0

I'm having some problems plotting my data, and understanding what I can do with it

I have a dataset that looks something like:

| Event | Score | Prob |
+-------+-------+------+
|     1 |     5 | 30%  |
|     2 |     2 | 90%  |
|     3 |     1 | 20%  |
|     4 |     9 | 30%  |
|   ... |       |      |
+-------+-------+------+

Each event has a probability of happening, and a score associated with it. If more than 1 event occurs, then the scores sum.

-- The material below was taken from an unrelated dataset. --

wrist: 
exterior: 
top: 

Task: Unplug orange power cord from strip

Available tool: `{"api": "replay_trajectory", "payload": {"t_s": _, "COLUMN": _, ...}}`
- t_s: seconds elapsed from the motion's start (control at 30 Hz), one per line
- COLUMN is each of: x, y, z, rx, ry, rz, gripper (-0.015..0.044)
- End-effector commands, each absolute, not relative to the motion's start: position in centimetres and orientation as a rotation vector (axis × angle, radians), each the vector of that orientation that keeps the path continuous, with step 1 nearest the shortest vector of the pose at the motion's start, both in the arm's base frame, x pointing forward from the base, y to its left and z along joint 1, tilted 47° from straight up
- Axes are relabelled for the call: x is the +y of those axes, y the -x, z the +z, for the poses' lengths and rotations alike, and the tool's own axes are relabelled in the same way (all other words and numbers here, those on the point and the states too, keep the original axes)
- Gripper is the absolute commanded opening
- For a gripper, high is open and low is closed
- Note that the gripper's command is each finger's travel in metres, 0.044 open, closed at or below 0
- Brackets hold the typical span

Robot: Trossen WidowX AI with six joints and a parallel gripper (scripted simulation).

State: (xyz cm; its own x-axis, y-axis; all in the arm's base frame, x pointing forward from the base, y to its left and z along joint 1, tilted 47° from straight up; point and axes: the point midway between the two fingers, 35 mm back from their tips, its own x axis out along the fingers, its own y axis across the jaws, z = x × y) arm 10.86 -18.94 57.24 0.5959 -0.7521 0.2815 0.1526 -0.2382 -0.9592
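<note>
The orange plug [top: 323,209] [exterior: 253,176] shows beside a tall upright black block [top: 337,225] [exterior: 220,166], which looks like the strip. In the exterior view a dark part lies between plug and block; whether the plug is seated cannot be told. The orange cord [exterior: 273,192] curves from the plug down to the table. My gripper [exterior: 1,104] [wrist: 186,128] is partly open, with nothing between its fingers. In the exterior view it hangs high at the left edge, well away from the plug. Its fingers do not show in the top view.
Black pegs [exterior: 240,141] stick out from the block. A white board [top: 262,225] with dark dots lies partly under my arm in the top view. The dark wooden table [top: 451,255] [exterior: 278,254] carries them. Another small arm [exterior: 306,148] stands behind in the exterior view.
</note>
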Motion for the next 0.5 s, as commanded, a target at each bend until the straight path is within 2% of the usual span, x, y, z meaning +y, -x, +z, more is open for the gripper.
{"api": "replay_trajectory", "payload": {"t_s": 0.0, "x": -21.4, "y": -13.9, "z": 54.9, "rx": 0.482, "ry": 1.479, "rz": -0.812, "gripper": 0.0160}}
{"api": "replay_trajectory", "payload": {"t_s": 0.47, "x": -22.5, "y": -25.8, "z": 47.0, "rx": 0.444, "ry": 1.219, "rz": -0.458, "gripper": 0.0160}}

I would like to make a plot that shows the most 'likely' score that could be achieved, and a curve that shows the distribution of scores against total probability. I feel this should be possible as I have the probabilities for each event, however, I also feel like I am misunderstanding something.

Can anyone please advise me on what to do, or any resources I should read to understand my problem better? Thanks.

Andrew
  • 136
  • 7
  • Is it intentional that two events can happen at the same time? – Sebastian Oct 08 '19 at 09:31
  • yes. So, there could be a situation where 1,2 and 4 happen at the same time. – Andrew Oct 08 '19 at 09:38
  • Might find your answer here https://stats.stackexchange.com/questions/5347/how-can-i-efficiently-model-the-sum-of-bernoulli-random-variables and here https://en.wikipedia.org/wiki/Poisson_binomial_distribution. – Art Oct 08 '19 at 09:46
  • Is it intended that the events are occurring independently of each other? – Glen_b Oct 08 '19 at 11:16

1 Answers1

0

You could work out the mean score by multiplying each score by its probability, and summing.

This might not be the most likely (mode) score if the distribution is not symmetrical, or if it is multi-modal.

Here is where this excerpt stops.